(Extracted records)
========

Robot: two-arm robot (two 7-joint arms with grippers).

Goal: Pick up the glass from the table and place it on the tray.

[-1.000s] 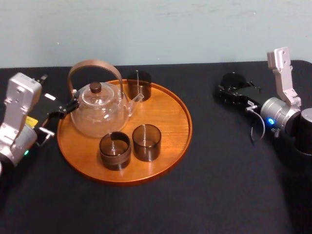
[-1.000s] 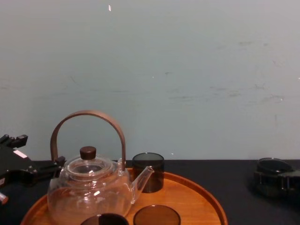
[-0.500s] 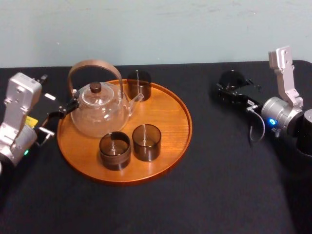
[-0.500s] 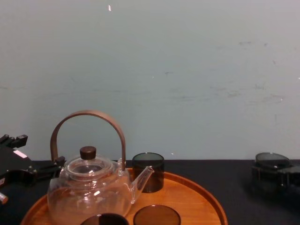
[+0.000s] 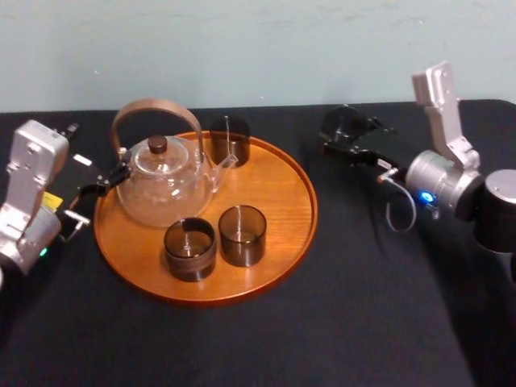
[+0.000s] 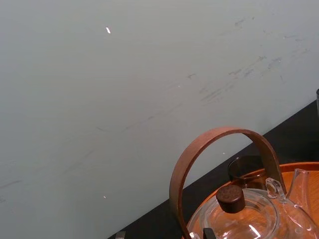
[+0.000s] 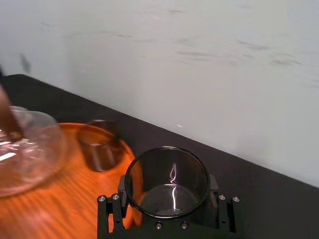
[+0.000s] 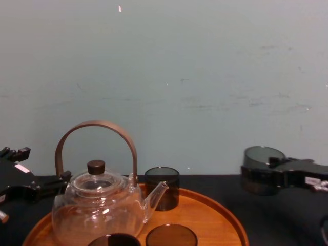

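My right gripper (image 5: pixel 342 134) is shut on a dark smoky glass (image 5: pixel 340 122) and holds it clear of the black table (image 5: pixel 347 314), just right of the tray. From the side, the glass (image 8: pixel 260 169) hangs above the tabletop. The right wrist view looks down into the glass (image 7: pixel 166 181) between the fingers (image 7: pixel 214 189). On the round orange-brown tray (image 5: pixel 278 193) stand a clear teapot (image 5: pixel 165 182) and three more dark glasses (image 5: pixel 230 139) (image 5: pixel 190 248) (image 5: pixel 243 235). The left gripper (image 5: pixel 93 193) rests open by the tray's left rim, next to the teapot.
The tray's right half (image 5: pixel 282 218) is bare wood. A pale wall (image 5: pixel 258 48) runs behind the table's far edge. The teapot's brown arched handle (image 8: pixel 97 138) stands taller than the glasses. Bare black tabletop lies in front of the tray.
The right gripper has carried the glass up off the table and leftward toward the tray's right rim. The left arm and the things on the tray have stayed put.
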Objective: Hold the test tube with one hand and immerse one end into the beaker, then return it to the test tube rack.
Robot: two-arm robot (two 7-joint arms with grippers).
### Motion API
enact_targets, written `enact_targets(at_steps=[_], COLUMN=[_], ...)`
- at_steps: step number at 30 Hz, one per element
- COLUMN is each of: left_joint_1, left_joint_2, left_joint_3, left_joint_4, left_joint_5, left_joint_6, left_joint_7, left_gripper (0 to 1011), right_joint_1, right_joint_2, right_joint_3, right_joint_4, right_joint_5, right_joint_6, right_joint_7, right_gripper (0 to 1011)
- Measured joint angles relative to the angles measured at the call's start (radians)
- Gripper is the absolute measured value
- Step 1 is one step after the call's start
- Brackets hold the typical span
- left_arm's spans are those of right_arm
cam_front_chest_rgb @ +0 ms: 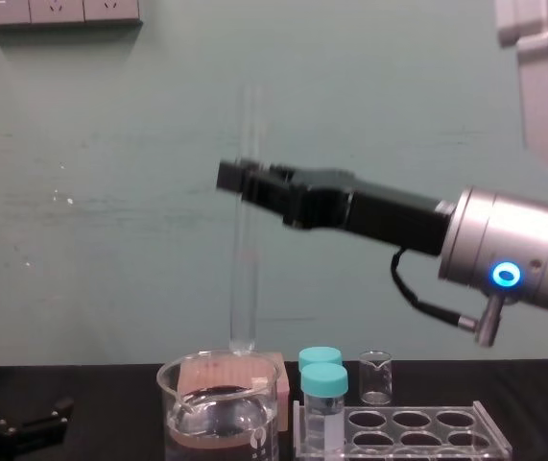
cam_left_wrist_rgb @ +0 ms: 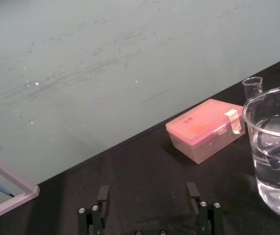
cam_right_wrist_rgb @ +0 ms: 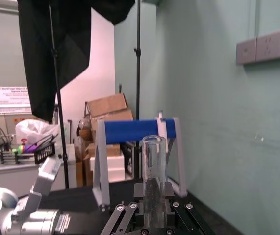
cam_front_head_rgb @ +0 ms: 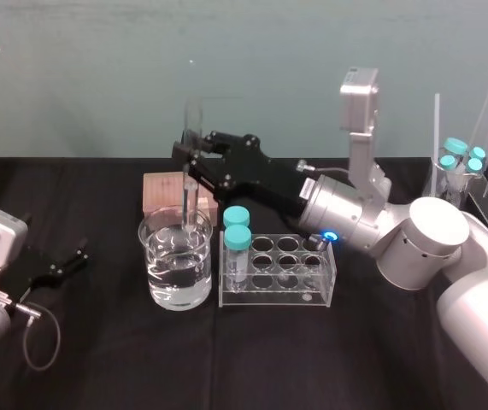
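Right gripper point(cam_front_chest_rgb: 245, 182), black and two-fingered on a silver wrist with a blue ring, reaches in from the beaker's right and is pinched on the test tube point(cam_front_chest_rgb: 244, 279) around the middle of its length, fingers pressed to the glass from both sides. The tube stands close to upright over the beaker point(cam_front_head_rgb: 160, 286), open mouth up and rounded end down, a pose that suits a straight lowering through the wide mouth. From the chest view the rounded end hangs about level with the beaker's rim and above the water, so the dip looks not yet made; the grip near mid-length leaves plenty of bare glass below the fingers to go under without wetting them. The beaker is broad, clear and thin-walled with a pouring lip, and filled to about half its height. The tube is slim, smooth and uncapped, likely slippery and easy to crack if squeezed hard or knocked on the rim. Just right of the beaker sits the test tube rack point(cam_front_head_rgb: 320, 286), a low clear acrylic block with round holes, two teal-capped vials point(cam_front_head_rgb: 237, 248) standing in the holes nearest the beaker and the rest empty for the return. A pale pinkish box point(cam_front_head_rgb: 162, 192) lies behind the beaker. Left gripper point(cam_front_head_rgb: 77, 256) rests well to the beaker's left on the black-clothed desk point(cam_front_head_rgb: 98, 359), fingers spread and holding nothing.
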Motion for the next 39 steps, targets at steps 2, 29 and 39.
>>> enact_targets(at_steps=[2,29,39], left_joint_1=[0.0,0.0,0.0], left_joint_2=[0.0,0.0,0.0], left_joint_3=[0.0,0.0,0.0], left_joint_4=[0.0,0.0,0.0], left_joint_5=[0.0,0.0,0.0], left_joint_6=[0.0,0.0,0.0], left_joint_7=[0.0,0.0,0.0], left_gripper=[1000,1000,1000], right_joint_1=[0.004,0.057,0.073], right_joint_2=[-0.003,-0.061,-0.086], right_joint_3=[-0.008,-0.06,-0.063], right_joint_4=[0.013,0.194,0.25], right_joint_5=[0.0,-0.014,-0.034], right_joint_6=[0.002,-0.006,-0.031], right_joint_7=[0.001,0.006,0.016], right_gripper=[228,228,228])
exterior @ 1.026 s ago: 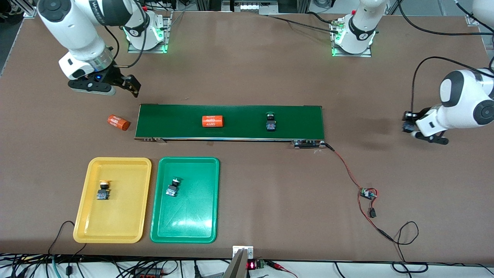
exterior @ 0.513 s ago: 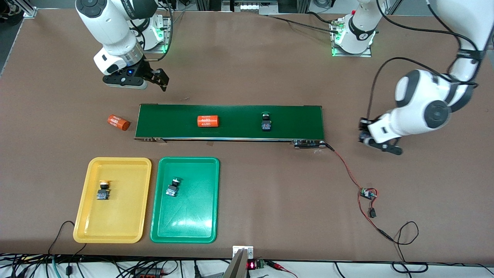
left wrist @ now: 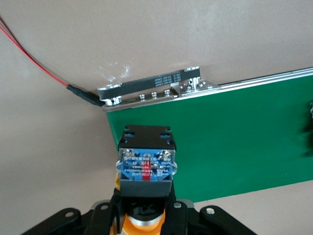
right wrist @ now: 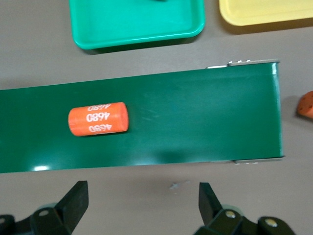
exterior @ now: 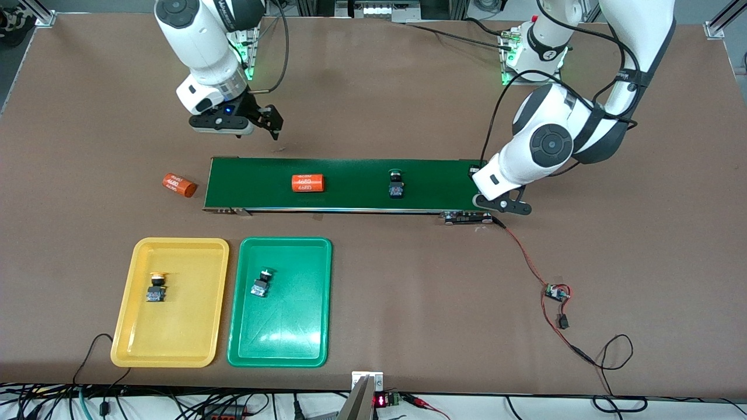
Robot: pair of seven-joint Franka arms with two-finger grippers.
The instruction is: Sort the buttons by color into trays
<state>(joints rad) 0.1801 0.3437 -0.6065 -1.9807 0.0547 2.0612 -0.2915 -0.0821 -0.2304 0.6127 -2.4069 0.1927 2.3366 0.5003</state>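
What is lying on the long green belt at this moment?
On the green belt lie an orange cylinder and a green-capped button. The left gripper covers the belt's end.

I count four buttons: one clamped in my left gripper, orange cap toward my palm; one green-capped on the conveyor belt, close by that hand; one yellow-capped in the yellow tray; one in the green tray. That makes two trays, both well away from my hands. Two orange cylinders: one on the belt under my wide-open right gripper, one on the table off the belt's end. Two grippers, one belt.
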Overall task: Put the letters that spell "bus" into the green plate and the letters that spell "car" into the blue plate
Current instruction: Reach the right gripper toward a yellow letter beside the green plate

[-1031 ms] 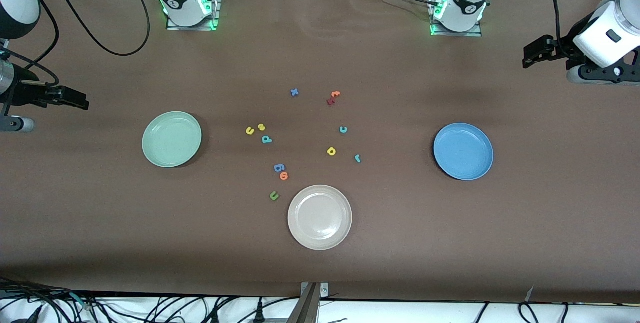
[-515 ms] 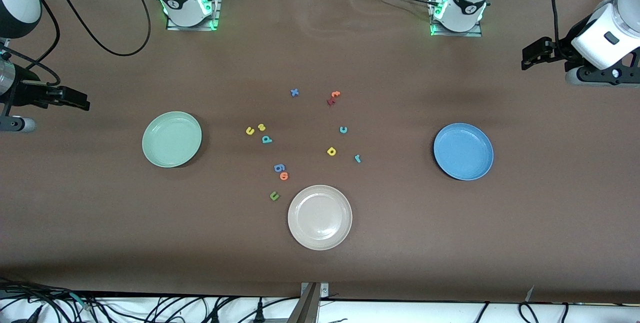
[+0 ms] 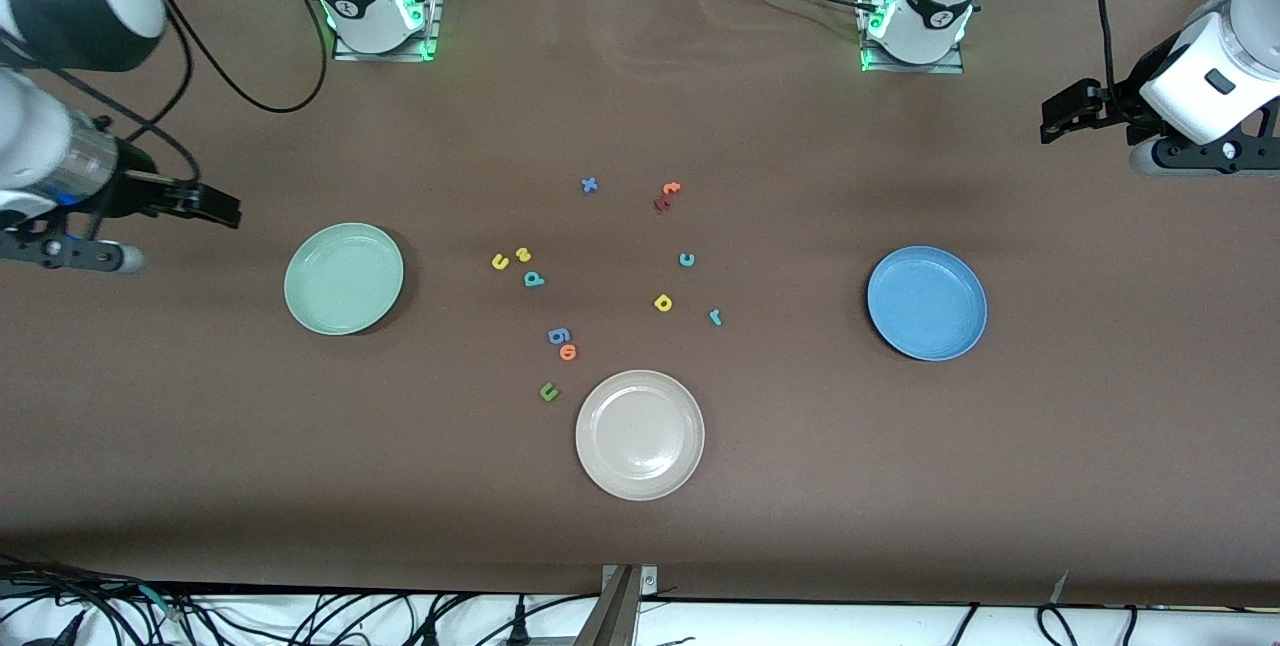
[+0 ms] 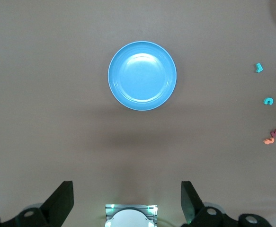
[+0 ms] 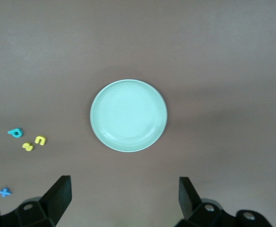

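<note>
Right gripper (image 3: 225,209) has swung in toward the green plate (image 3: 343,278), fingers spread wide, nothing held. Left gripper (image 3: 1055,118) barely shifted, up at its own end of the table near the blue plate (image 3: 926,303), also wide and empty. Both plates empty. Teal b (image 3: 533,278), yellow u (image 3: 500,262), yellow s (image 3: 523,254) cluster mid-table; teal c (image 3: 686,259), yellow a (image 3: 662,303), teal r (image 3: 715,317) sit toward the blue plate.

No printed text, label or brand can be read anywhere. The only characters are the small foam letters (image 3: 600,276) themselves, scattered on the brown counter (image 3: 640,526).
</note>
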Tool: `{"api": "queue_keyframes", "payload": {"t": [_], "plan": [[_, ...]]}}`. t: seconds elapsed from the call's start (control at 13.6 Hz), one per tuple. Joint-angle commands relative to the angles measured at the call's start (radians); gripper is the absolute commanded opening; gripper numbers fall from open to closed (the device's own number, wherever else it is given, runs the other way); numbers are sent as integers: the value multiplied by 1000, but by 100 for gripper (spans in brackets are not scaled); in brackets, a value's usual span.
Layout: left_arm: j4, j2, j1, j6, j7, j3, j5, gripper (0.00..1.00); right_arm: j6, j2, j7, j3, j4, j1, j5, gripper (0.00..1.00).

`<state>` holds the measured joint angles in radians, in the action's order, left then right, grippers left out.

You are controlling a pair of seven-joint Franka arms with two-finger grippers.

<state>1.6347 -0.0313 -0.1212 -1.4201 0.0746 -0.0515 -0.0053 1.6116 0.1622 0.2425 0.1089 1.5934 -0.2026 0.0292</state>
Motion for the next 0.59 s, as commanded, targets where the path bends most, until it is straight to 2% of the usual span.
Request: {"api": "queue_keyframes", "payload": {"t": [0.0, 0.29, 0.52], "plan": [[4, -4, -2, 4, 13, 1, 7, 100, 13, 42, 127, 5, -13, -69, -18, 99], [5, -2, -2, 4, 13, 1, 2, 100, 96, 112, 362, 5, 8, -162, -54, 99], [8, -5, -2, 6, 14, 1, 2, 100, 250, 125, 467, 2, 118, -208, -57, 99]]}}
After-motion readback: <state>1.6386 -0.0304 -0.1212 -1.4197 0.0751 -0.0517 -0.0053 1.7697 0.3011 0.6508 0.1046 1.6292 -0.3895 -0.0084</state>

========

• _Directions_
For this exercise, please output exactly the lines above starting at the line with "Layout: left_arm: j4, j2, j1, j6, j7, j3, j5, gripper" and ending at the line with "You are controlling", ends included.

• _Answer box_
Layout: left_arm: j4, j2, j1, j6, j7, j3, j5, gripper (0.00..1.00); right_arm: j6, j2, j7, j3, j4, j1, j5, gripper (0.00..1.00).

`<state>` holds the measured joint angles in radians, in the action's order, left then right, grippers left out.

You are controlling a pair of seven-joint Franka arms with two-finger grippers.

This exercise has been completed.